In case some is coming to this issue.
For the 1st question. The keypoints is normalized to [-1, 1] in data preprocessing.

hmr/src/data_loader.py

Lines 320 to 325 in f149abe

    
           # Normalize kp output to [-1, 1] 
        
           final_vis = tf.cast(crop_kp[2, :] > 0, tf.float32) 
        
           final_label = tf.stack([ 
        
               2.0 * (crop_kp[0, :] / self.output_size) - 1.0, 
        
               2.0 * (crop_kp[1, :] / self.output_size) - 1.0, final_vis 
        
           ])

So the predicted s should be rescaled by 0.5 * img_size for the original image.
That makes tz = f / (0.5 * img_size * cam_s). This is a suttle detail.
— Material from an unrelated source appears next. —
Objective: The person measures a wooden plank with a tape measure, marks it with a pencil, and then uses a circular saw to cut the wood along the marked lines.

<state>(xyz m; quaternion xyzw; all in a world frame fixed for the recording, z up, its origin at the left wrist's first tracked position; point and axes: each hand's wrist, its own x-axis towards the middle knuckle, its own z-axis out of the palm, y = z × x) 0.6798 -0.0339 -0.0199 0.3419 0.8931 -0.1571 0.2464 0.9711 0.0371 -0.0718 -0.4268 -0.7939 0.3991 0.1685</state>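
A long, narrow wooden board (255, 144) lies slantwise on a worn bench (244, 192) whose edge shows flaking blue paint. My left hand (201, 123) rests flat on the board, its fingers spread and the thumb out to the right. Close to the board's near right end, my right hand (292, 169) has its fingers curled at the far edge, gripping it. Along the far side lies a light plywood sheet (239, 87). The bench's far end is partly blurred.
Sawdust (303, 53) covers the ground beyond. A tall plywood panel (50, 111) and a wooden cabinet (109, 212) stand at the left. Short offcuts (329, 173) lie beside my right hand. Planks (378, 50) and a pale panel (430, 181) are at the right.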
For the 2nd question, it's in the camera frame which is not consistent with the paper's equation.

@nnop
Hi, the keypoints is normalized to [-1,1], When using weak perspective projection, won't this cause projection errors from 3D points to 2D points, because 2D information loses the ratio between length and width, while 3D points still retain the aspect ratio information

	# Normalize kp output to [-1, 1]
	final_vis = tf.cast(crop_kp[2, :] > 0, tf.float32)
	final_label = tf.stack([
	2.0 * (crop_kp[0, :] / self.output_size) - 1.0,
	2.0 * (crop_kp[1, :] / self.output_size) - 1.0, final_vis
	])